In their National Voluntary Reports, many countries mentioned the global Multidimensional Poverty Index (MPI) or their national MPIs to track Indicator 1.2.2 of the SDGs. In addition, several requested that the global MPI be considered as a new comparable indicator in 2020 to monitor the reduction of multidimensional poverty alongside national MPis, which cannot be compared.

Panama launches its MPI

On 26 June, Panama’s government published the results of the country’s first Multidimensional Poverty Index (MPI), thereby reaffirming the Administration’s commitment to tackle poverty, eradicate extreme poverty (categorised by income) and reduce the levels of multidimensional poverty before the Sustainable Development Objectives deadline in 2030. With the aim of adding sustainability to the MPI, the President signed an Executive Decree making the MPI the official means of implementing multidimensional poverty measurement, as a complement to poverty measurement by income.

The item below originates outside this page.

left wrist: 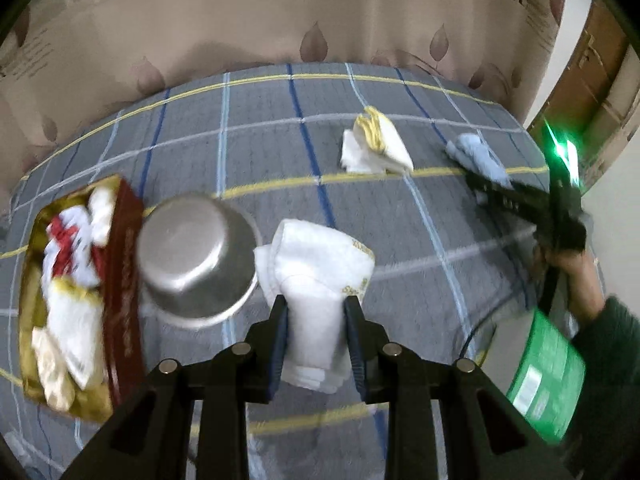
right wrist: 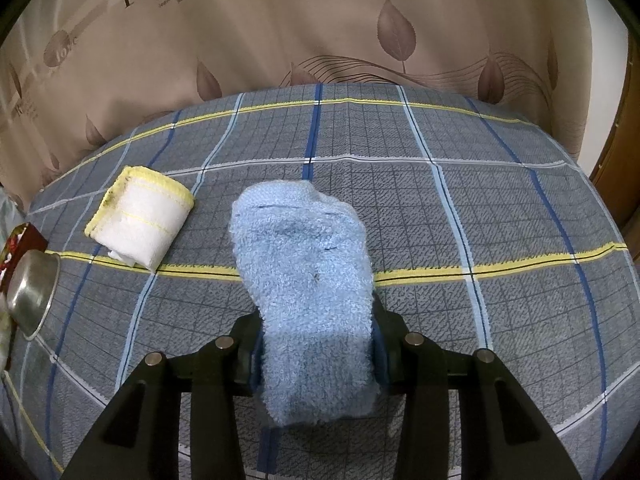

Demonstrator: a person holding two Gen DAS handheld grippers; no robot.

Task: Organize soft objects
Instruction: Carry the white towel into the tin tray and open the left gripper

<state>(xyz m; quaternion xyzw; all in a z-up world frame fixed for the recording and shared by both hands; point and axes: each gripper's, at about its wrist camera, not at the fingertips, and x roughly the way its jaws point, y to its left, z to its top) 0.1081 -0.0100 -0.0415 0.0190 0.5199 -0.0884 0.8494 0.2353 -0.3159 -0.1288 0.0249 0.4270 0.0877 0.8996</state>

The Panamanian MPI consists of seventeen indicators spread over five dimensions: education; employment; environment, neighbourhood and sanitation; housing, basic services and internet access; and health. A household is considered to be in multidimensional poverty if it is deprived in five or more of the indicators

The Dominican Republic 

The Government of the Dominican Republic launched its MPI on June 27, 2017 in an official ceremony led by Vice President Margarita Cedeño Fernández and attended by a number of Government Ministers, international agencies including UNDP and Sabina Alkire of OPHI.

The Dominican Republic MPI has 5 dimensions and 24 indicators. Among them are the digital gap, discrimination and participation — all highly innovative.

UNDP representative Lorenzo Jiménez de Luis said, “the Sustainable Development Agenda 2030 recognises that addressing … development as a multi-dimensional process is indispensable for sustainably overcoming …  poverty. That is why the generation of multidimensional poverty indices, such as the one that the Dominican Republic launches today, is becoming increasingly relevant for the design of comprehensive interventions that respond to the different spheres of human development.”

Costa Rica launches the business tool - the bMPI

Costa Rica is the first country in the world to use the MPI in the private sector. The Business MPI was developed by Horizonte Positivo, a private sector association, in partnership with OPHI. The bMPI uses the same indicators as the National Cost Rican MPI, adopted by the Costa Rican Government in 2015. It is designed to identify multidimensionally poor employees at all levels of the company and their families.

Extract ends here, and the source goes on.